Suara azan subuh baru saja berlalu, dan para penghuni rumah-rumah di pinggir jalan raya di utara kota Jogja ini masih terlelap dalam mimpi. Tapi Andri, adik bungsu saya yang sekaligus menjadi ‘tukang ojek’ melajukan motornya dengan cepat. “Paling 30 menit juga sampai,” katanya.
Kami hendak mengikuti Merapi Sunrise Tour di Kaliadem, sisi selatan Gunung Merapi. Kemarin Andri sudah mengontak salah satu grup penyewaan jip Willys yang akan membawa kami tur, dan semalam mereka mengontak balik untuk memastikan supaya kami datang pagi-pagi. Cuaca Yogyakarta sedang tidak menentu, dan berangkat pagi ini untuk memaksimalkan kemungkinan mendapatkan cuaca yang bagus.

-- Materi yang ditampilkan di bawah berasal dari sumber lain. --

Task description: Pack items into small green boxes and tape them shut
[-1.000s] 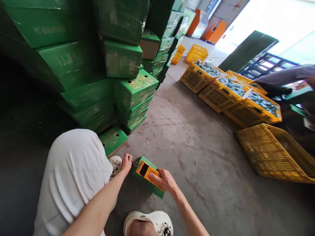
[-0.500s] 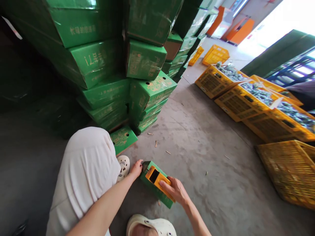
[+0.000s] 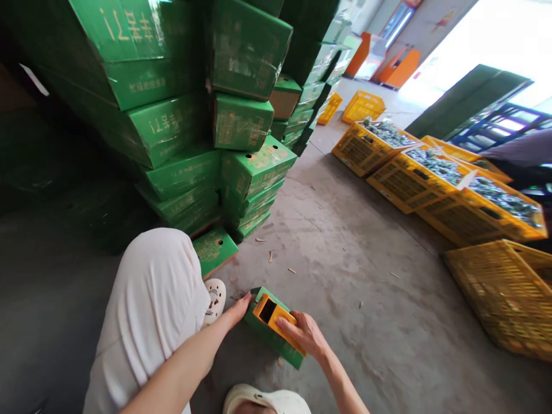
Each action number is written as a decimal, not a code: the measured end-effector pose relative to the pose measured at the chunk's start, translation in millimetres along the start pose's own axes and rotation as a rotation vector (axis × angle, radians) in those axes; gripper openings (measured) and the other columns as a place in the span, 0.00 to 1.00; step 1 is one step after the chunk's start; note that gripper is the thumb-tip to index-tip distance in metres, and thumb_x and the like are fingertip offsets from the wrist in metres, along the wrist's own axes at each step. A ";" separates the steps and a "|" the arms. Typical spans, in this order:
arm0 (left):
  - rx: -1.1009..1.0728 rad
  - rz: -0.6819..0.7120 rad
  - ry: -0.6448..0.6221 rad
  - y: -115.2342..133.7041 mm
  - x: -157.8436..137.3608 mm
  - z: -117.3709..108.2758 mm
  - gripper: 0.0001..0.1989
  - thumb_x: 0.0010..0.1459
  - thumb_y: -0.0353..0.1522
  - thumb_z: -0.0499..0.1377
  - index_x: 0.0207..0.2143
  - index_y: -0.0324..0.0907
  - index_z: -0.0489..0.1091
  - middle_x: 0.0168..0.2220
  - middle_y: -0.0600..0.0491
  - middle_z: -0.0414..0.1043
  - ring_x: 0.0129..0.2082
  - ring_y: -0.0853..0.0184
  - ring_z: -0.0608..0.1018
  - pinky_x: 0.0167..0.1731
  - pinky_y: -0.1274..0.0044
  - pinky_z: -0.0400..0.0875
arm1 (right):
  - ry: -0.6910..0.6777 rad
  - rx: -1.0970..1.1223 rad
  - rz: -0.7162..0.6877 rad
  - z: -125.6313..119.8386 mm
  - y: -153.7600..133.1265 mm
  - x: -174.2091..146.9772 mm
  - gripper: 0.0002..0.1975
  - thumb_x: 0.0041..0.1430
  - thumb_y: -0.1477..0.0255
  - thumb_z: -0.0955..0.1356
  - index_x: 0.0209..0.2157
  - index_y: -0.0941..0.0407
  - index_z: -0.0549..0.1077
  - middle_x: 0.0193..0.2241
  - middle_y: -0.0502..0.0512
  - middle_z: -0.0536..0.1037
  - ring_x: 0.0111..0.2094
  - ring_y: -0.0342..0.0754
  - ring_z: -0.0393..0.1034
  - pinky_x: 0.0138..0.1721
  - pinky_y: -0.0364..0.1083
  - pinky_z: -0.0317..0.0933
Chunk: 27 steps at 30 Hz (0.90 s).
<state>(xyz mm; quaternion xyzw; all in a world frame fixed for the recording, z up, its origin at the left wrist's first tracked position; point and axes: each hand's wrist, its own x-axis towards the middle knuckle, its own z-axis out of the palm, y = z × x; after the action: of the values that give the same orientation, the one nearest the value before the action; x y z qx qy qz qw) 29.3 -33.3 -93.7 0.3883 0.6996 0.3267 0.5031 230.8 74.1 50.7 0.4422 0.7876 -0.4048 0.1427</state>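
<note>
In the head view, low at centre frame, my right hand was wrapped around the yellow tool (image 3: 276, 323), held along the top of the green box (image 3: 271, 338) on the floor (image 3: 345, 345). Apart from it, my left hand (image 3: 238, 309), curled and clear a second earlier, had straightened its fingers to the box's upper-left end; I couldn't tell whether they pressed. The box seemed better steadied for that.
</note>
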 end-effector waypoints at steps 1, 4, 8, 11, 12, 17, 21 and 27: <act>-0.001 -0.010 -0.004 -0.7 -1.5 -1.8 0.34 0.58 0.37 0.62 0.67 0.48 0.65 0.64 0.46 0.71 0.67 0.55 0.70 0.66 0.64 0.65 | -0.003 0.008 0.002 -0.3 -0.4 -0.6 0.32 0.55 0.38 0.62 0.24 0.55 0.64 0.21 0.47 0.62 0.25 0.42 0.56 0.24 0.43 0.46; -0.012 -0.009 -0.044 -0.6 0.8 -16.4 0.44 0.51 0.34 0.65 0.71 0.47 0.58 0.70 0.45 0.63 0.70 0.53 0.65 0.69 0.64 0.59 | -0.001 0.033 0.006 -1.1 -2.0 -1.9 0.31 0.55 0.38 0.63 0.25 0.55 0.65 0.21 0.47 0.62 0.25 0.43 0.57 0.24 0.42 0.46; 0.085 0.141 -0.435 12.4 12.7 -38.4 0.71 0.34 0.33 0.74 0.76 0.51 0.39 0.77 0.43 0.38 0.75 0.44 0.49 0.70 0.57 0.52 | 0.014 0.034 0.000 -2.8 -3.4 -2.2 0.32 0.54 0.38 0.63 0.24 0.55 0.66 0.21 0.47 0.63 0.25 0.43 0.56 0.25 0.43 0.46; 0.301 0.200 -0.491 23.0 15.5 -41.8 0.83 0.22 0.40 0.80 0.75 0.57 0.33 0.77 0.43 0.16 0.73 0.36 0.29 0.67 0.42 0.40 | 0.009 0.035 -0.012 -4.2 -3.2 -1.5 0.32 0.54 0.38 0.63 0.24 0.56 0.66 0.21 0.47 0.62 0.25 0.43 0.56 0.25 0.43 0.45; 0.352 0.225 -0.451 25.2 15.1 -40.9 0.83 0.21 0.42 0.80 0.75 0.58 0.34 0.76 0.44 0.14 0.73 0.35 0.25 0.66 0.39 0.35 | 0.007 0.035 -0.016 -4.3 -2.7 -1.1 0.32 0.55 0.38 0.63 0.24 0.56 0.66 0.21 0.47 0.62 0.25 0.43 0.56 0.25 0.43 0.45; 0.348 0.266 -0.373 24.5 14.2 -37.7 0.69 0.28 0.49 0.79 0.72 0.64 0.50 0.77 0.50 0.16 0.75 0.37 0.30 0.67 0.40 0.36 | -0.010 0.035 -0.016 -3.9 0.8 3.0 0.33 0.56 0.38 0.63 0.25 0.56 0.68 0.21 0.48 0.63 0.25 0.43 0.57 0.24 0.42 0.46; 0.246 0.262 -0.355 13.0 15.3 -37.7 0.62 0.32 0.52 0.78 0.70 0.65 0.56 0.78 0.51 0.22 0.75 0.38 0.34 0.69 0.44 0.43 | -0.049 0.068 -0.014 -6.3 0.2 5.3 0.34 0.56 0.37 0.64 0.26 0.57 0.70 0.20 0.48 0.65 0.25 0.43 0.58 0.23 0.42 0.46; 0.250 0.312 -0.321 11.0 15.5 -37.1 0.57 0.33 0.52 0.78 0.67 0.61 0.63 0.78 0.49 0.23 0.75 0.39 0.35 0.69 0.46 0.44 | -0.113 0.087 -0.003 -12.5 -7.4 2.0 0.35 0.54 0.37 0.66 0.25 0.58 0.72 0.20 0.50 0.67 0.23 0.43 0.59 0.22 0.43 0.48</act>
<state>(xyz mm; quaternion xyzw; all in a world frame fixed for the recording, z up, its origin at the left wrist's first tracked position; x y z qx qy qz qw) -6.9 -17.0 -80.9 0.5975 0.5773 0.2455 0.4994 225.3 82.8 61.2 0.4231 0.7606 -0.4633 0.1671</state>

Mas Slamet Raharjo yang berkerudung sarung sudah menunggu di pangkalan tur dengan jip Willys-nya. Dialah yang akan membawa kami sekaligus sebagai pemandu. Langit di timur mulai memburat kekuningan, dan Mas Slamet pun segera membawa kami ke timur, melewati jalan-jalan tanah berpasir yang bergelombang dan menaik. Meski terguncang-guncang, saya cukup heran dengan mesin jip Willys keluaran tahun 1954 ini yang masih terdengar halus. “Mesinnya sudah saya ganti pakai Toyota Corona, Mas,” Slamet membuka rahasia. “Kalau pakai mesin asli, bensinnya boros sekali. Satu liter cuma untuk 5 kilometer. Kalau pakai mesin sedan, bisa menempuh dua kali lipatnya.”
Slamet lalu bercerita bagaimana dia mendapatkan jip tua itu. Di kawasan wisata Merapi ini ada sekitar 150 jip Willys. Belum lagi Hardtop, Landcruiser, dan motor-motor trail. Jip Willys itu ternyata didatangkan dari Pati dan Jepara, Jawa Tengah. Ada orang yang sengaja mencari jip hingga ke sana, dan menjualnya ke penduduk di sini. “Dari sana ya, paling Rp 20 juta. Tapi setelah sampai sini harganya bisa Rp 30-35 juta,” tutur bapak dua anak ini. Dia membeli jip itu sekitar dua tahun lalu seiring menggeliatnya wisata Merapi ini, dan terima beres saja di rumah.